# TASK STATEMENT
Restate each line of the listing exactly, without carrying over any pictures.

# INFORMATION PROVIDED
────────────────
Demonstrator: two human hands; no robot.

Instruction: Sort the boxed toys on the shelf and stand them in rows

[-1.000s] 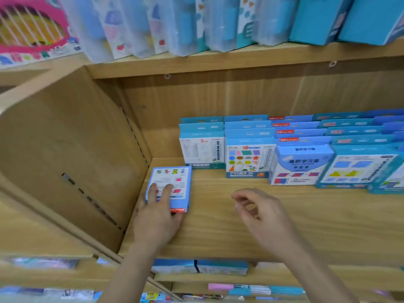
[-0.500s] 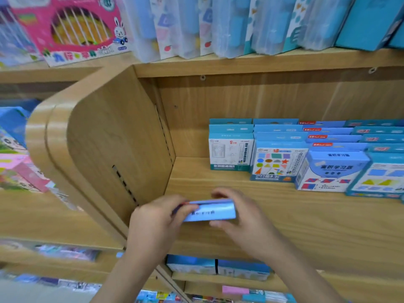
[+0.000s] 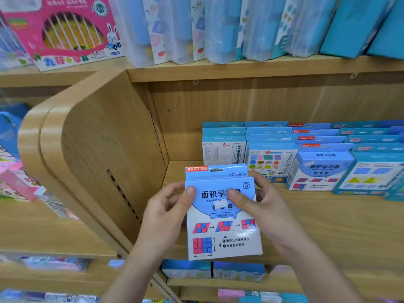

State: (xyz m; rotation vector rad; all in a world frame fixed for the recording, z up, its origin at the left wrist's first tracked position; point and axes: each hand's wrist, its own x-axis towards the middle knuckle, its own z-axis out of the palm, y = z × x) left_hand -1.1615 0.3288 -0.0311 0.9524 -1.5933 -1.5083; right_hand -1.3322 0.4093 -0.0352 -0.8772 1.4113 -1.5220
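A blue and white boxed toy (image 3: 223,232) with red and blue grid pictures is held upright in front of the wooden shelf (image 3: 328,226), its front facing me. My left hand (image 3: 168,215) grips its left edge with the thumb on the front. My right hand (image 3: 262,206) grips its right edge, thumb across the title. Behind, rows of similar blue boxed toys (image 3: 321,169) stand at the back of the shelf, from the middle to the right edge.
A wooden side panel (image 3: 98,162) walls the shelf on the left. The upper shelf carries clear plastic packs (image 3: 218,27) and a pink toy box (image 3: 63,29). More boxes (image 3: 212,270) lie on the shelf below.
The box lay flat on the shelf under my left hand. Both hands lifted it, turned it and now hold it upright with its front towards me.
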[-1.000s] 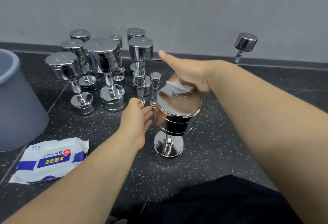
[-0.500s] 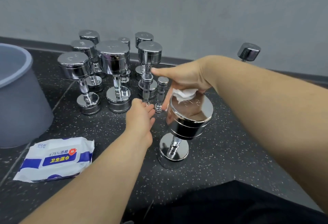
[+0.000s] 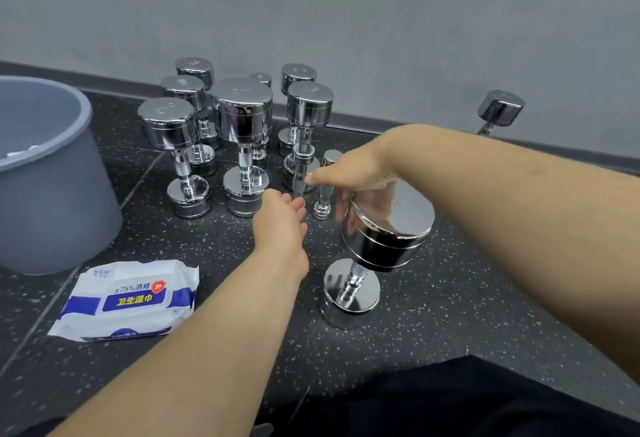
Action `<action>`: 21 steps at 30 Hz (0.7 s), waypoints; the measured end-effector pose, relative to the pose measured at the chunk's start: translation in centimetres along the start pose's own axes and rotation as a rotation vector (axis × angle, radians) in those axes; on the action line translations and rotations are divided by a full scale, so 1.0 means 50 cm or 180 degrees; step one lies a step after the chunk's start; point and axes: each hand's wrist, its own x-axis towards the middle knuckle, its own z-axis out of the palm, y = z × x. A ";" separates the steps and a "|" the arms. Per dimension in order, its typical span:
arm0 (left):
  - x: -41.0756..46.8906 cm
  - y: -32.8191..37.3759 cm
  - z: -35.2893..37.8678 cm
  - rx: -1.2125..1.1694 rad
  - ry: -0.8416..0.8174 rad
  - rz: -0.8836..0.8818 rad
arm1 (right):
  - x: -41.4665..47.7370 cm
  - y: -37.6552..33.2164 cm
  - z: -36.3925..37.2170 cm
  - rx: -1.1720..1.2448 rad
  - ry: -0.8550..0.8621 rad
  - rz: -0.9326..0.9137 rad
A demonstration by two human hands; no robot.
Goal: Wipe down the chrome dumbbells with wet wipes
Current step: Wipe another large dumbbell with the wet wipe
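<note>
A grey bin stands at left, with a cluster of upright chrome dumbbells beside it and a wipes pack in front. The speckled black floor meets a grey wall. The nearest dumbbell stands upright. The right hand lies over its top head, too blurred to tell whether it grips. The left hand hovers just beside, fingers relaxed and empty.

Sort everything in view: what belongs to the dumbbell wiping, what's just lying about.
In the job: nearest dumbbell under the right hand; wet wipes pack; dumbbell cluster; lone dumbbell by the wall.
Lying about: grey bucket, untouched.
</note>
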 end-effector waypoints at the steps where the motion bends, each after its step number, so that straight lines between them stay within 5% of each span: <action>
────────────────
# RESULT OF THE EXERCISE
Demonstrator: two human hands; no robot.

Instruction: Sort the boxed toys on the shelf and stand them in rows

[-1.000s] 
[-0.500s] 
[+0.000s] 

State: (xyz m; rotation vector rad; all in a world frame fixed for the recording, z up, its origin at the left wrist's first tracked position; point and axes: each hand's wrist, its own x-axis towards the middle knuckle, its own z-axis out of the palm, y = z × x) left_hand -1.1615 0.3288 -0.0311 0.9524 -1.5933 -1.5083; right_hand -1.3322 0.4093 -0.0352 -0.8772 1.4113 -1.5220
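A blue and white boxed toy (image 3: 223,232) with red and blue grid pictures is held upright in front of the wooden shelf (image 3: 328,226), its front facing me. My left hand (image 3: 168,215) grips its left edge with the thumb on the front. My right hand (image 3: 262,206) grips its right edge, thumb across the title. Behind, rows of similar blue boxed toys (image 3: 321,169) stand at the back of the shelf, from the middle to the right edge.
A wooden side panel (image 3: 98,162) walls the shelf on the left. The upper shelf carries clear plastic packs (image 3: 218,27) and a pink toy box (image 3: 63,29). More boxes (image 3: 212,270) lie on the shelf below.
The box lay flat on the shelf under my left hand. Both hands lifted it, turned it and now hold it upright with its front towards me.
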[-1.000s] 
[-0.500s] 
[+0.000s] 
Action `<action>`: 21 steps at 30 Hz (0.7 s), waypoints; the measured end-effector pose, relative to the pose measured at the chunk's start: translation in centimetres along the start pose's own axes and rotation as a rotation vector (axis × angle, radians) in those axes; on the action line translations and rotations are divided by a full scale, so 1.0 means 50 cm or 180 degrees; step one lies a step after the chunk's start; point and axes: each hand's wrist, its own x-axis towards the middle knuckle, its own z-axis out of the palm, y = z × x. A ";" separates the steps and a "|" the arms. Per dimension in order, its typical span:
arm0 (left):
  - x: -41.0756..46.8906 cm
  - y: -32.8191..37.3759 cm
  - z: -35.2893..37.8678 cm
  - rx: -1.2125..1.1694 rad
  - ry: -0.8416..0.8174 rad
  - rz: -0.8836..0.8818 rad
arm1 (right):
  - x: -41.4665..47.7370 cm
  - y: -37.6552..33.2164 cm
  - z: -36.3925..37.2170 cm
  - rx: -1.1720..1.2448 rad
  - ry: -0.8550..0.8621 rad
  - rz: -0.9326..0.9137 rad
A demonstration by two human hands; no robot.
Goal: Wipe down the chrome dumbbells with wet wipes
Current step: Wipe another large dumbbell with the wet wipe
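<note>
A grey bin stands at left, with a cluster of upright chrome dumbbells beside it and a wipes pack in front. The speckled black floor meets a grey wall. The nearest dumbbell stands upright. The right hand lies over its top head, too blurred to tell whether it grips. The left hand hovers just beside, fingers relaxed and empty.

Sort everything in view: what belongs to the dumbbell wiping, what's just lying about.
In the job: nearest dumbbell under the right hand; wet wipes pack; dumbbell cluster; lone dumbbell by the wall.
Lying about: grey bucket, untouched.
</note>
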 end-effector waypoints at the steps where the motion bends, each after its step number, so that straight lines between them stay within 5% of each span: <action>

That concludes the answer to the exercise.